This week I have leant a lot from Ulrich’s comments on rocm.eclass. I polished the eclass to v3 and send to gentoo-dev mailing list. However, I observed another error introduced in v3, and I’ll include a fix for it in the v4 in the following days.
Another half of my time is spent on testing sci-libs/roc-* packages on various platforms, utilizing rocm.eclass. I can say that rocm.eclass did its job as expected, so I believe after v4 it can be merged.
With src_test enabled, I have found various test failures. rocBLAS-5.1.3 fails 3 tests on Radeon RX 6700XT, slightly exceeding tolerance, which seems not a big issue; rocFFT-5.1.3 fails 16 suites on Radeon VII [1], which is serious and confirmed by upstream, so I suggest masking <code>amdgpu_targets_gfx906</code> USE flag for rocFFT-5.1.3; just today I observe MIOpen is failing many tests, probably due to vanilla clang.
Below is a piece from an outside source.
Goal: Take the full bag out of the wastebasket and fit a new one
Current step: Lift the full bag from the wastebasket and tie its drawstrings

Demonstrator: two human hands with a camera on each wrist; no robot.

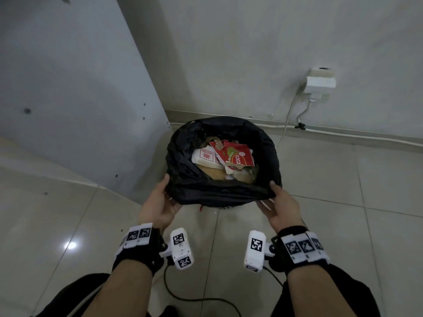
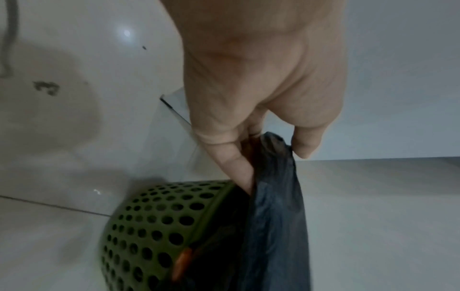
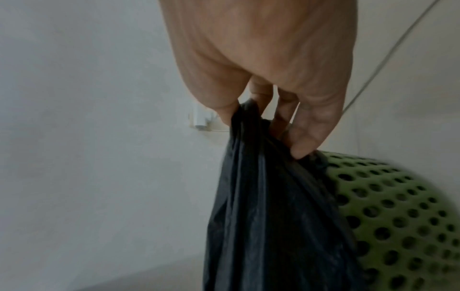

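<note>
A black full bag (image 1: 183, 161) sits in a green perforated wastebasket (image 2: 154, 220) on the tiled floor by the wall. Inside the bag lie cartons and paper, among them a red carton (image 1: 235, 154) marked "coco". My left hand (image 1: 163, 202) pinches the bag's near-left edge (image 2: 273, 177) between thumb and fingers. At the near-right edge (image 3: 261, 177) my right hand (image 1: 278, 202) pinches the plastic the same way. The bag's rim is lifted off the wastebasket (image 3: 398, 206) on the near side. In the head view the bag hides almost all of the wastebasket.
A tall white panel (image 1: 68, 99) stands just left of the basket. On the wall at the right is a white socket box (image 1: 319, 82) with a cable (image 1: 288, 117) that runs down to the skirting. A black cable (image 1: 183, 296) trails on the floor near my legs.
</note>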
I’ll open issues and report those test failures to upstream. Running tests suite takes a lot of time, and often drain the GPU. It may takes more than 15 hours testing rocBLAS, even on performant CPU like Ryzen 5950X. If I use the GPU to render graphics (run a desktop environment) and do test simultaneously, it often result in amdgpu driver failure. I hope one day we can have a testing farm for ROCm packages, but that would be expensive because there are a lot of GPU architectures, and the compilation takes a lot of time.
I planned to finish the draft of wiki pages [2,3], but turns out I’m running out of time. I’ll catch up in week 11. My mentor is also busy in week 10, so my PR about rocm-opencl-runtime is still pending for review. Now we are working on solving the dependency issue of ROCm packages — gcc-12 and gcc-11.3.0 incompatibilities. Due to two bugs, the current stable gcc, gcc-11.3.0 cannot compile some ROCm packages [4], and the current unstable gcc, gcc-12, is unable to compile nearly all ROCm packages [5].
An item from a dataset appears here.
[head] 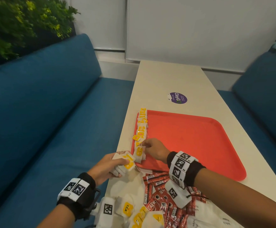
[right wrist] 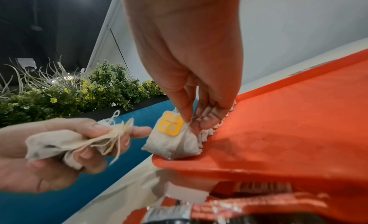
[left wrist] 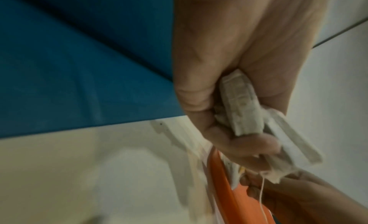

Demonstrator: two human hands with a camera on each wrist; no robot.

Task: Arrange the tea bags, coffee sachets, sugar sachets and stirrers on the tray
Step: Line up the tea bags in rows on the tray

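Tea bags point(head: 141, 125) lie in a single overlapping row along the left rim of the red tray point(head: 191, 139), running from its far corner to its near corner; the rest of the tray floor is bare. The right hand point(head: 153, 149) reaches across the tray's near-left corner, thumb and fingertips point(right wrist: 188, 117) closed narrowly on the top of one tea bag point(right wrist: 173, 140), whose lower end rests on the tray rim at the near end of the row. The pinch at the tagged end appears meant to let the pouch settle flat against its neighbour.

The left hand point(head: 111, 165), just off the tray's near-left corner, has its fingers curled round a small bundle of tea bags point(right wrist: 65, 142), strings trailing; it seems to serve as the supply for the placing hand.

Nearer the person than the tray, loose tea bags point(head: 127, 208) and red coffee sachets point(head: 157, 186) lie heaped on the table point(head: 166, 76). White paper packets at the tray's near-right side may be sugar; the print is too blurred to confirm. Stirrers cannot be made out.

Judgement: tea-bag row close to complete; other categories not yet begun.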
I’ll continue to do what’s postponed in week 10 — landing rocm.eclass and sci-libs packages, preparing cupy, fixing bugs, and writing the wiki pages. I’ll investigate MIOpen’s situation as well.
[1] https://github.com/ROCmSoftwarePlatform/rocFFT/issues/369
[2] https://wiki.gentoo.org/wiki/ROCm
[3] https://wiki.gentoo.org/wiki/HIP
[4] https://bugs.gentoo.org/842405
[5] https://bugs.gentoo.org/857660